**Task to carry out**
Set down each line from the start of the material exactly, please, up to and including the one that contains "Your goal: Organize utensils".

Material provided Block Start

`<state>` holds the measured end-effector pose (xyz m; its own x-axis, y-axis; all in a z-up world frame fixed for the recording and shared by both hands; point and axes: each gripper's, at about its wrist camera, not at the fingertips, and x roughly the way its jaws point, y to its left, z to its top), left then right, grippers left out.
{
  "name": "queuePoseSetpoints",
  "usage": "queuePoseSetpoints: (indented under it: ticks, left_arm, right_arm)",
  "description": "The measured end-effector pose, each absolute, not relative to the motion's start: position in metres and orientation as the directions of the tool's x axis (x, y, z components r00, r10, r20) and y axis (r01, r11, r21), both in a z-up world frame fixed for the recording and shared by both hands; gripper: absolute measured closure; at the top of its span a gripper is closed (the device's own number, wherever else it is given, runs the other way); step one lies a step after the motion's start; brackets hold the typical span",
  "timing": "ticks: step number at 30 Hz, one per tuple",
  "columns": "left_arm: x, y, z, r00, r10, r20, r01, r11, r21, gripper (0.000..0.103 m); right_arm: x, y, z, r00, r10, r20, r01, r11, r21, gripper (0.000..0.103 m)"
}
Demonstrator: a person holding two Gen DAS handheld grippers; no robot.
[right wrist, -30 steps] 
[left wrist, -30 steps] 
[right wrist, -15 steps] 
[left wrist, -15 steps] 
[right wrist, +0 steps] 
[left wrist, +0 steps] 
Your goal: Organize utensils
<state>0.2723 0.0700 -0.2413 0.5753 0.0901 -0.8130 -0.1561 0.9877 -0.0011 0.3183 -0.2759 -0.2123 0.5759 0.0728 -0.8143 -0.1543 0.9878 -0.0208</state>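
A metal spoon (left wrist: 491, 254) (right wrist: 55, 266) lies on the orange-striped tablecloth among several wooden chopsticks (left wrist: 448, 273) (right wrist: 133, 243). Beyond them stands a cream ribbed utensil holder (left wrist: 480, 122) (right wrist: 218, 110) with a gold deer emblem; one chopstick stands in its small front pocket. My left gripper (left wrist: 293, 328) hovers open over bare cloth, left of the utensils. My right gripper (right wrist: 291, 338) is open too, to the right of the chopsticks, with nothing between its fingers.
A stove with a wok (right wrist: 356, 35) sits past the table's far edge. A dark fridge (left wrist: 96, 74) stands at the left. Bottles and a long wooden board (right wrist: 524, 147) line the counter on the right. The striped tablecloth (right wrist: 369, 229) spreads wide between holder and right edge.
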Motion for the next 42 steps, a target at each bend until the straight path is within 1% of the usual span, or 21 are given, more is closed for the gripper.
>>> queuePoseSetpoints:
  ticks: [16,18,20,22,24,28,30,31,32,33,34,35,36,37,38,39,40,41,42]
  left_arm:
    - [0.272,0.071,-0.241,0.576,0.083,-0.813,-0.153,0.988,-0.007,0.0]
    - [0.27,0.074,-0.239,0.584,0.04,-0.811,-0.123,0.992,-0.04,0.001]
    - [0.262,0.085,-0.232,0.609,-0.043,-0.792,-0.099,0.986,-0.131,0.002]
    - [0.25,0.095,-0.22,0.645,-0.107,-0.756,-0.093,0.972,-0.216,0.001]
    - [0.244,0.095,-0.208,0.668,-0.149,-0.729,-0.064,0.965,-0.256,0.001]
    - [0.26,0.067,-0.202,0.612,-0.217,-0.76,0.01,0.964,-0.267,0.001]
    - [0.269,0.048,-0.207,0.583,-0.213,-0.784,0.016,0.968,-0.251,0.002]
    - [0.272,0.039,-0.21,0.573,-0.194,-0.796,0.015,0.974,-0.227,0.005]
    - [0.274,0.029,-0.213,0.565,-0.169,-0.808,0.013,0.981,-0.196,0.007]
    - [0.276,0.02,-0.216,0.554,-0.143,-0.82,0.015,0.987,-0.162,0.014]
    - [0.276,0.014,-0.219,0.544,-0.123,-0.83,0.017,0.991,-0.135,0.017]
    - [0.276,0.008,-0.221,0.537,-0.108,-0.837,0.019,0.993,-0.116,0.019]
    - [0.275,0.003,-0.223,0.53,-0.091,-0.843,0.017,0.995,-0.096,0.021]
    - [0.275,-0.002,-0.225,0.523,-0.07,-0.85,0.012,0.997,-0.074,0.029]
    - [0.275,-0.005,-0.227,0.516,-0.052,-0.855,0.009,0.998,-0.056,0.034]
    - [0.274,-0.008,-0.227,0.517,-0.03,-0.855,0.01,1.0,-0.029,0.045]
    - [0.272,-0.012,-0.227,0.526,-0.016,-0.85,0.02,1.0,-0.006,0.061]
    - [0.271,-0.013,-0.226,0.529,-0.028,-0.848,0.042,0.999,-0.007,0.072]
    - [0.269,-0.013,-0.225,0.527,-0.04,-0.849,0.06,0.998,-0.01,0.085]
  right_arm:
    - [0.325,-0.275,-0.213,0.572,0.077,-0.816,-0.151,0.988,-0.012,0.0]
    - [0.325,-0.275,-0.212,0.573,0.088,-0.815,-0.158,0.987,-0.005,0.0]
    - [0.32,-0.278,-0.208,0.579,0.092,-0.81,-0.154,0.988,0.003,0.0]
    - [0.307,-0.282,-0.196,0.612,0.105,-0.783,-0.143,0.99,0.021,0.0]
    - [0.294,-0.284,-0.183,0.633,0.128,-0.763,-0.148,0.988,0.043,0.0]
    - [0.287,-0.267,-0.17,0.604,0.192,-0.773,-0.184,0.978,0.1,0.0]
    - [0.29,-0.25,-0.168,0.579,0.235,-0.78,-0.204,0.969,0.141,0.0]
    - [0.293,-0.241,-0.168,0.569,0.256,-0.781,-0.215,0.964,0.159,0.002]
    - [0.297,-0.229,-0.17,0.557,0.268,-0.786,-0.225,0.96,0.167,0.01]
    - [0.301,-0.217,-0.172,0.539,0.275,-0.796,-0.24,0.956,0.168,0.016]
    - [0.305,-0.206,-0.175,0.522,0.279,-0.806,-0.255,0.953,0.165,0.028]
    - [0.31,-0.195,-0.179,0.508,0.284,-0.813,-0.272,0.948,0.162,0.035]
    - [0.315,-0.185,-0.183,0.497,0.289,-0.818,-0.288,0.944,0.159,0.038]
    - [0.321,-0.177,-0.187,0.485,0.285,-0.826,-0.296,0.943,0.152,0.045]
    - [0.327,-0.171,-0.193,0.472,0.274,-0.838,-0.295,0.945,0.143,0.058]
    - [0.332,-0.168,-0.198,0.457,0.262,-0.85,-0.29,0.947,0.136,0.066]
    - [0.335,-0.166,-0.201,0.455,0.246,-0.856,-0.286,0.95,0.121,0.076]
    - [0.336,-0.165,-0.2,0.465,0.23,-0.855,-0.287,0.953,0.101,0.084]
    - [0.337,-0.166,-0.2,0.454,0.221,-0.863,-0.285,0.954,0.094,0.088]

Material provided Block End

**Answer**
`<state>` holds the measured end-effector pose (xyz m; its own x-axis, y-axis; all in a z-up world frame fixed for the recording and shared by both hands; point and axes: each gripper's, at about its wrist camera, not at the fingertips, and x roughly the way its jaws point, y to its left, z to its top), left then right, grippers left out.
{
  "name": "queuePoseSetpoints",
  "usage": "queuePoseSetpoints: (indented under it: ticks, left_arm, right_arm)",
  "description": "The measured end-effector pose, each absolute, not relative to the motion's start: position in metres and orientation as the directions of the tool's x axis (x, y, z components r00, r10, r20) and y axis (r01, r11, r21), both in a z-up world frame fixed for the recording and shared by both hands; gripper: absolute measured closure; at the top of its span a gripper is closed (the device's own number, wherever else it is given, runs the other way); step one lies a step after the motion's start; brackets hold the typical span",
  "timing": "ticks: step number at 30 Hz, one per tuple",
  "columns": "left_arm: x, y, z, r00, r10, r20, r01, r11, r21, gripper (0.000..0.103 m); right_arm: x, y, z, r00, r10, r20, r01, r11, r21, gripper (0.000..0.103 m)"
}
Demonstrator: a person holding two Gen DAS handheld grippers; no robot.
[right wrist, -30 steps] 
[left wrist, -30 steps] 
[right wrist, -15 steps] 
[left wrist, -15 steps] 
[right wrist, +0 steps] 
[left wrist, +0 steps] 
Your goal: Organize utensils

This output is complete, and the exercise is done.